A verbatim reproduction of the lines below, from the line containing "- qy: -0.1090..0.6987" through the line containing "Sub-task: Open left", both ends included, is the whole required output.

[Dataset entries]
━━━━━━━━━━━━━━━━

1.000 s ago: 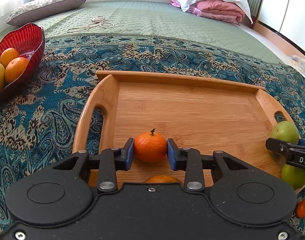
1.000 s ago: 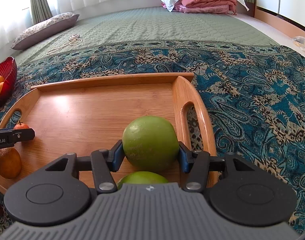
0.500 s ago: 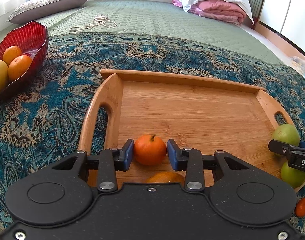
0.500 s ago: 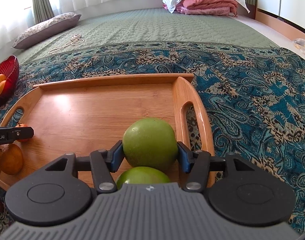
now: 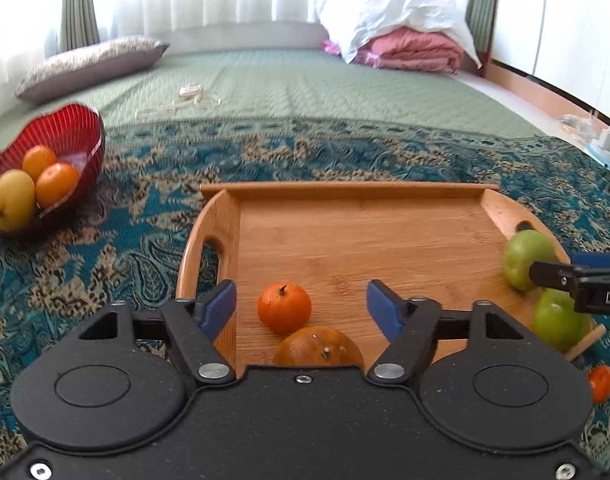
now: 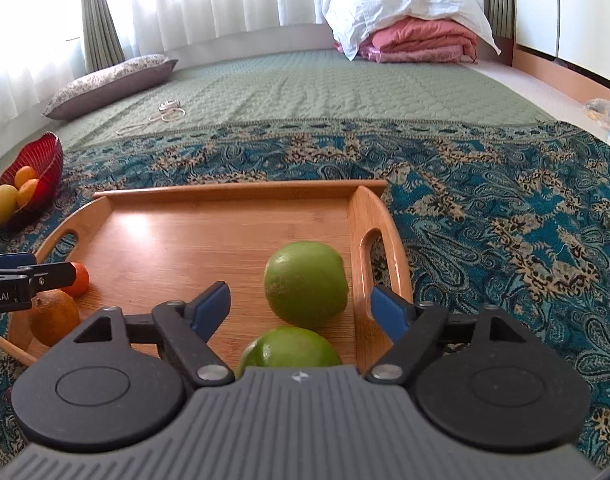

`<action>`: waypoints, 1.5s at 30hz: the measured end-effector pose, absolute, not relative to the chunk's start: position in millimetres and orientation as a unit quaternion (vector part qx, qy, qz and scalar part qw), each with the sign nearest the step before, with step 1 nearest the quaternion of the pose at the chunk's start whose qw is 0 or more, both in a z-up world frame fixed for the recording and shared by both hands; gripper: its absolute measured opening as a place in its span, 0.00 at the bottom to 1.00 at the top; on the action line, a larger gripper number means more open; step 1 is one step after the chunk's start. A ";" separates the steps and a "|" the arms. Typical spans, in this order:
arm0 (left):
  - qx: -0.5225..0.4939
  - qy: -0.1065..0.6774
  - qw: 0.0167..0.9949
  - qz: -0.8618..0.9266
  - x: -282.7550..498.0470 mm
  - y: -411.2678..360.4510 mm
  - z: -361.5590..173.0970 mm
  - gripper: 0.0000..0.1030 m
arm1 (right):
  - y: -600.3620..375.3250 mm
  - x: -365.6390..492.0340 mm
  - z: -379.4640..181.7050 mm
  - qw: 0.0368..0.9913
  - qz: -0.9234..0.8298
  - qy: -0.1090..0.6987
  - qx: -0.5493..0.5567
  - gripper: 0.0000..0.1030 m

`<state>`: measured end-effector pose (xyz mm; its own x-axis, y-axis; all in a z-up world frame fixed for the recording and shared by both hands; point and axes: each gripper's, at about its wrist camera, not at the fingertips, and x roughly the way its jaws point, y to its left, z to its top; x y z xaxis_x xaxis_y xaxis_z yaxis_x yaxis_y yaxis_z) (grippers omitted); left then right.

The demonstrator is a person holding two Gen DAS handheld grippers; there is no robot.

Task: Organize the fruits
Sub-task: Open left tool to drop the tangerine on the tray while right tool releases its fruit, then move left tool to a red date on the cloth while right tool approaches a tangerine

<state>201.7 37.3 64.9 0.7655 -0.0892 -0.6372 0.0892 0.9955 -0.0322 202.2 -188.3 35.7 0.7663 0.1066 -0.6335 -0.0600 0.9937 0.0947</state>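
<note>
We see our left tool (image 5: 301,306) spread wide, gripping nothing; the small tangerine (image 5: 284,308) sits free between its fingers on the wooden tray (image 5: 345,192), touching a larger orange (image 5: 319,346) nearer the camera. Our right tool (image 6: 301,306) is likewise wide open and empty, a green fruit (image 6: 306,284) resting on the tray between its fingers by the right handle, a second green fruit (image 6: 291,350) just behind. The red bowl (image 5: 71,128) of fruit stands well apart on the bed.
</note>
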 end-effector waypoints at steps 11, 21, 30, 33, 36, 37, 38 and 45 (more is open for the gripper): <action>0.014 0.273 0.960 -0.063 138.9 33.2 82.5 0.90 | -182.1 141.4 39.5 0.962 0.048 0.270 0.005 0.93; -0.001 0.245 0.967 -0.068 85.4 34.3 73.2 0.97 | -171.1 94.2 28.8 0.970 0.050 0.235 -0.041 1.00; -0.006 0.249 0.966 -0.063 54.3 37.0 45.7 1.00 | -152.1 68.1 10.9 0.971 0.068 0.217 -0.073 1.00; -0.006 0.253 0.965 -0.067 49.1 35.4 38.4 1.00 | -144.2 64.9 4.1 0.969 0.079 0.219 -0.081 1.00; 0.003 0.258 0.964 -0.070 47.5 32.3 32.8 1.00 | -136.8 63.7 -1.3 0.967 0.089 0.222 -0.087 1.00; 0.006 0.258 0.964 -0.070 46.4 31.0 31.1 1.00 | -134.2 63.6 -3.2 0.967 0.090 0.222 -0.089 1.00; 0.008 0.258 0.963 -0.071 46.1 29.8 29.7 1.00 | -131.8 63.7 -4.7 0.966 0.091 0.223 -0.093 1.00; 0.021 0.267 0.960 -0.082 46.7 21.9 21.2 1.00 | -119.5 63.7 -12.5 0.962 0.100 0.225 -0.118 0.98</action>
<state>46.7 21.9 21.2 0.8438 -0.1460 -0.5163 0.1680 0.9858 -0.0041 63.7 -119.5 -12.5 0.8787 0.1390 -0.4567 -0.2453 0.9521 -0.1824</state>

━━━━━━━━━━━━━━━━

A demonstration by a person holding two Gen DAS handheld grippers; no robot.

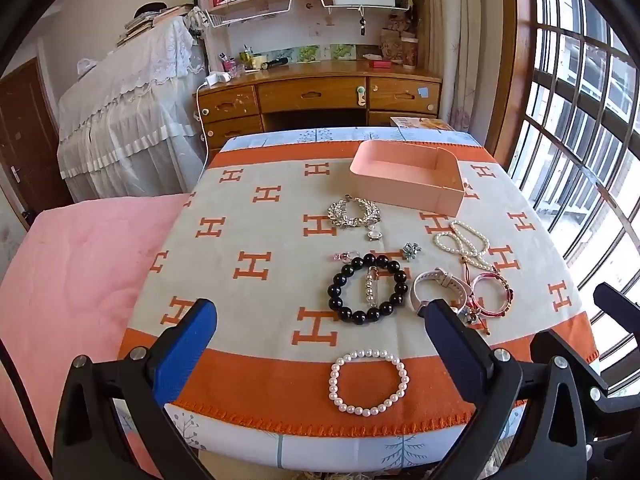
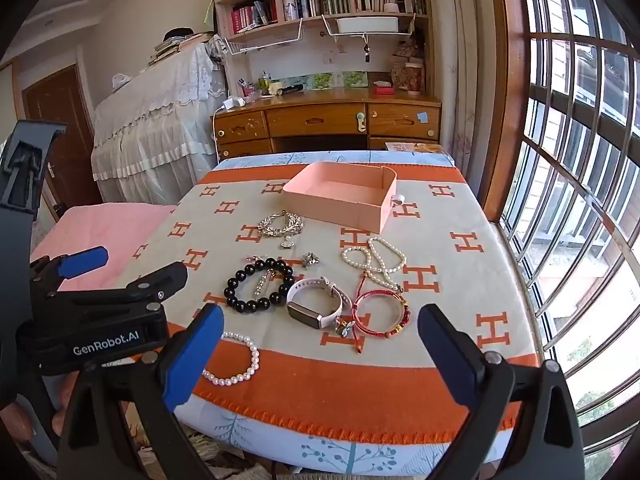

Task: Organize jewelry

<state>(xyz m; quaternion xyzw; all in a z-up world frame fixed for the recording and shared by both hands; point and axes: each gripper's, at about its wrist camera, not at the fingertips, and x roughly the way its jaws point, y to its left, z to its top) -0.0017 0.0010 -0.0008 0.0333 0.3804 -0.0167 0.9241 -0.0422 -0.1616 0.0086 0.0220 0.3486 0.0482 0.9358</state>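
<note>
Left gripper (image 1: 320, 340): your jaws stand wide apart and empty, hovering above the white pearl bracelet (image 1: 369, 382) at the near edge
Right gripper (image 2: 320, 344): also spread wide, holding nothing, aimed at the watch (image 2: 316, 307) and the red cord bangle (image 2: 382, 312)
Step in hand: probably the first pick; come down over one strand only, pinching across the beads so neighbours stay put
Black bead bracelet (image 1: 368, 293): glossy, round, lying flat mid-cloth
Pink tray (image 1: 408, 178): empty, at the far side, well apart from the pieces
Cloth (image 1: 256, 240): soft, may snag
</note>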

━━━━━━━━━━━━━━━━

→ SOLUTION FOR THIS PROBLEM
  - qy: -0.1090..0.6987
  - qx: -0.5493..0.5567
  - gripper: 0.0000..0.1030 m

`<state>`: measured end-effector pose (xyz mm; its own x-axis, y-axis; all in a z-up world frame fixed for the recording and shared by both hands; point and axes: each gripper's, at about its wrist camera, not at the fingertips, and x roughly the way its jaws point, y to its left, z to its top; x y z xaxis_x xaxis_y xaxis_z yaxis_x yaxis_y yaxis_z) (grippers omitted); left then right.

The demonstrator is a person holding two Gen DAS handheld grippers; there is no robot.

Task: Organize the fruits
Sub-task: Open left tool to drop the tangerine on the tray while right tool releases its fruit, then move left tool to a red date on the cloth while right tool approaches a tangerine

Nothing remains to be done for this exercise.